*TASK OBJECTIVE:*
Among the entries that follow, find every line with the word "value" and list it.

*EXERCISE DATA:*

☆ ☆ ☆ ☆

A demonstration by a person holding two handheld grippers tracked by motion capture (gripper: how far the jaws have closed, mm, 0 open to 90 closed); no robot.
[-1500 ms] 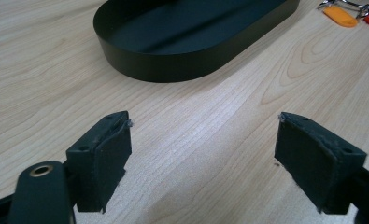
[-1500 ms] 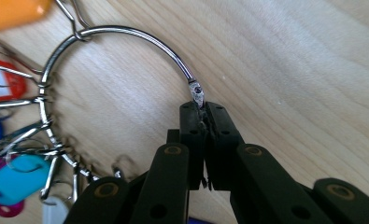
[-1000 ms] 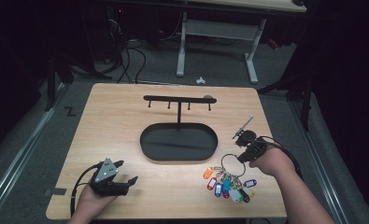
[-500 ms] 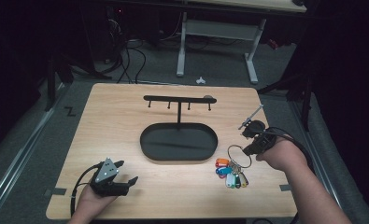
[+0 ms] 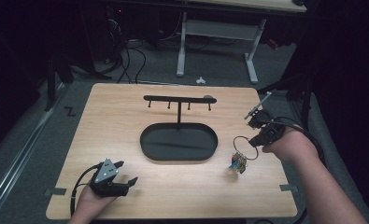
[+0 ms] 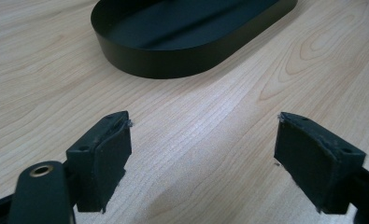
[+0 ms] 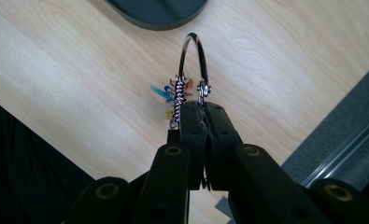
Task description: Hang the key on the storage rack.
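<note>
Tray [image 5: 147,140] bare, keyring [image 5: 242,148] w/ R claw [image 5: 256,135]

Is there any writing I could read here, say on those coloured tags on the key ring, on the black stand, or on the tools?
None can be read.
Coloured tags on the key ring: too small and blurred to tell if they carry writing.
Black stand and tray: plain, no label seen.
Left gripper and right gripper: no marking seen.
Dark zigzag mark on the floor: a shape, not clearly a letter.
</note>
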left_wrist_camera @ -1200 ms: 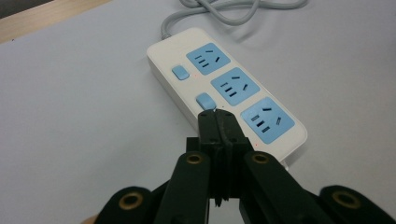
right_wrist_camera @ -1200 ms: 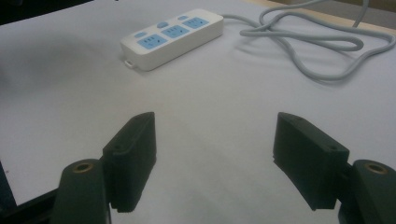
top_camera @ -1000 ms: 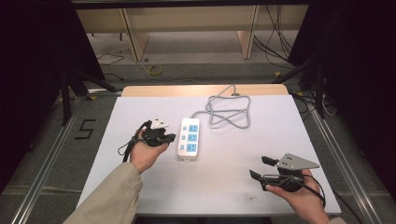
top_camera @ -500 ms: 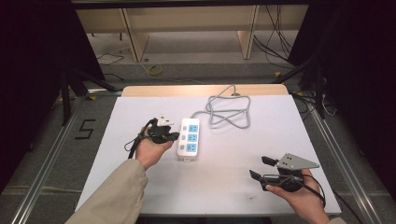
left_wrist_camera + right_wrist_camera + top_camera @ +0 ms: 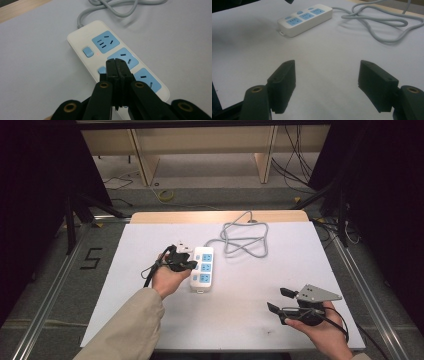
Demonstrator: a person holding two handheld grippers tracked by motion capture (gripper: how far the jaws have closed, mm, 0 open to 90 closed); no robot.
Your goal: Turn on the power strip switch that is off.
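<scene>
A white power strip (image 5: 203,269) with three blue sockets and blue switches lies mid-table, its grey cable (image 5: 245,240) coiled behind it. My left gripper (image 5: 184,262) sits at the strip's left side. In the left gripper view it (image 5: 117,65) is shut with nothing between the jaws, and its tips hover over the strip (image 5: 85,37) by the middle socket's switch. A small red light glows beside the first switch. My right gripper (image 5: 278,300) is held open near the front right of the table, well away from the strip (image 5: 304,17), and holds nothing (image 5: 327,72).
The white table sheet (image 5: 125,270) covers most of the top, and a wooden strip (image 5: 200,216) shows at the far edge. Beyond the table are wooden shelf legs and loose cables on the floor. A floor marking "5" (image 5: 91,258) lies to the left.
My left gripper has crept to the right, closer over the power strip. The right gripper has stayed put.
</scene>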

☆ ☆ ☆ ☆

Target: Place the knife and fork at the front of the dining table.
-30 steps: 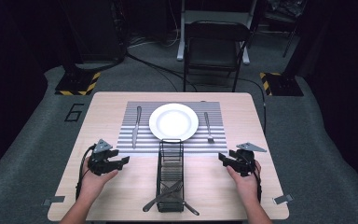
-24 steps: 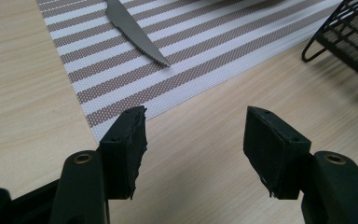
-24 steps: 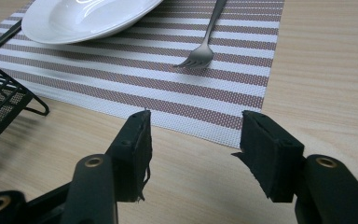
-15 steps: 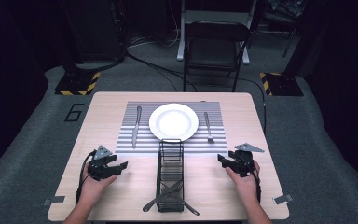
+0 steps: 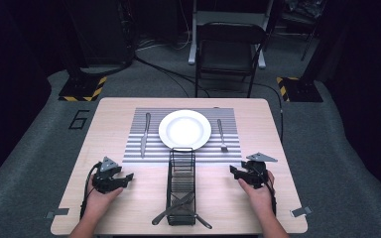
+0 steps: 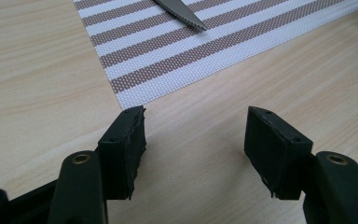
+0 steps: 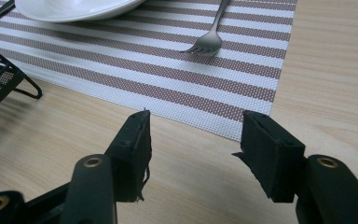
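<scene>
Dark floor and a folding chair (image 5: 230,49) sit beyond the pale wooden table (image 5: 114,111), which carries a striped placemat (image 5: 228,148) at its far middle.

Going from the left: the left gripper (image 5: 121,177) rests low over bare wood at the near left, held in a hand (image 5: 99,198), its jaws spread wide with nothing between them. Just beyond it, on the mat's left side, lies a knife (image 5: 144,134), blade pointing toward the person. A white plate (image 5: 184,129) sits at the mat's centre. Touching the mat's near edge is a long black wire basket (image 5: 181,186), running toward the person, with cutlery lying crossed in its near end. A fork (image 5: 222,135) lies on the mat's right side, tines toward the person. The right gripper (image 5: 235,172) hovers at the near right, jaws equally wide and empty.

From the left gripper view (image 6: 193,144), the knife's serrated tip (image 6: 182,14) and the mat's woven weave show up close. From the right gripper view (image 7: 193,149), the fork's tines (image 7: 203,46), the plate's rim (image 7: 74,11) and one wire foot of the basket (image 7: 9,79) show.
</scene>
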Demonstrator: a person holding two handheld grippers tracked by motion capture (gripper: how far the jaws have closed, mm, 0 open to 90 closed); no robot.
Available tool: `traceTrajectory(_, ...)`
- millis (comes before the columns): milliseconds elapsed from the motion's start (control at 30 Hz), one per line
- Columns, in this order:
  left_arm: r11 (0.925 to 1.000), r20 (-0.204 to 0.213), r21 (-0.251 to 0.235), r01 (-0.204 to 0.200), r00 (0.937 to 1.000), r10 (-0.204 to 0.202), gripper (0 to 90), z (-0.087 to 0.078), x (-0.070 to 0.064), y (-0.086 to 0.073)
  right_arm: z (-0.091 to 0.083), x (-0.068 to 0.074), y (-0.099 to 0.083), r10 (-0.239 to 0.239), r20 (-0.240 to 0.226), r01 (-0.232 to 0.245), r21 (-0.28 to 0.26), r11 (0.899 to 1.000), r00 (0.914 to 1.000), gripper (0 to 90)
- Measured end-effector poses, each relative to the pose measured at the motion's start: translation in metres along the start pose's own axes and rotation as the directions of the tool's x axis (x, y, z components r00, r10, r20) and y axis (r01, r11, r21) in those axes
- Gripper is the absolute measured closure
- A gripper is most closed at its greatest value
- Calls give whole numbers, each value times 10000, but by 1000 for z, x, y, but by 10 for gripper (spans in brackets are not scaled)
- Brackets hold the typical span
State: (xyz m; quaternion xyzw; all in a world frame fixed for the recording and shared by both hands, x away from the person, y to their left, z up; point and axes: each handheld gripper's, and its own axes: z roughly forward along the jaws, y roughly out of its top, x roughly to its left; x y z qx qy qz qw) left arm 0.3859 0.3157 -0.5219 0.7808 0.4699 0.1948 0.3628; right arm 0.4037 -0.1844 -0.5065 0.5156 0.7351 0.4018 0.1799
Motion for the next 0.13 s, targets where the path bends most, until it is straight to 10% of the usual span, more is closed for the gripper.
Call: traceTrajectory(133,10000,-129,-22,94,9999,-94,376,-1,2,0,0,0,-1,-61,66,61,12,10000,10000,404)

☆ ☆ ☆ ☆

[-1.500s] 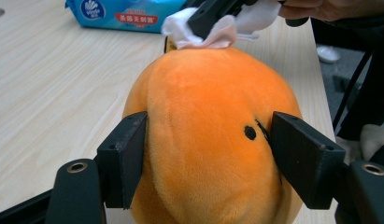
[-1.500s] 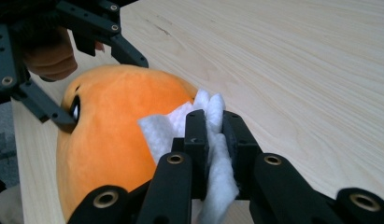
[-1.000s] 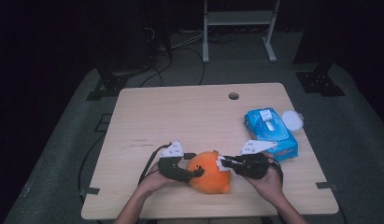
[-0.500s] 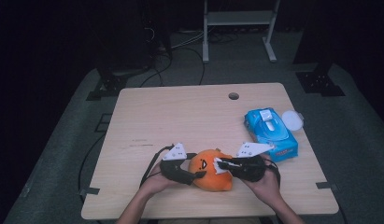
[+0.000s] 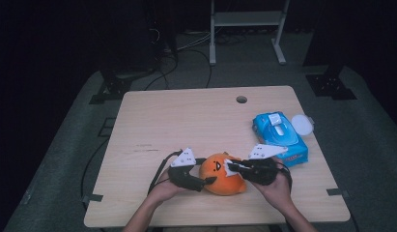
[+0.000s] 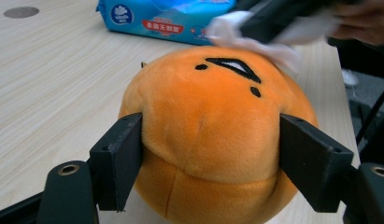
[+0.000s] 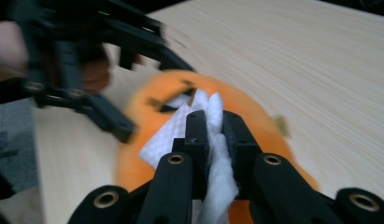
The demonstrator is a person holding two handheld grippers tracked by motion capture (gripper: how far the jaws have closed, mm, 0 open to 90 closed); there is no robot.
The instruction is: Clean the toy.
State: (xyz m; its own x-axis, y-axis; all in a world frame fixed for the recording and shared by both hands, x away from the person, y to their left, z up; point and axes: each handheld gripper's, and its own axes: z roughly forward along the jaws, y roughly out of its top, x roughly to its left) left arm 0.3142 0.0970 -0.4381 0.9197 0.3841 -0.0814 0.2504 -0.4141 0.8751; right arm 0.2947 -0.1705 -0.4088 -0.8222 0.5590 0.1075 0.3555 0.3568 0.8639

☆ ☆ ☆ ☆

*ANSWER TO THIS PROBLEM:*
- A gripper is most closed at its greatest value
- Calls give whole numbers, each value times 10000, but by 1000 for z, x, y, but by 10 for gripper (spans in brackets are not scaled)

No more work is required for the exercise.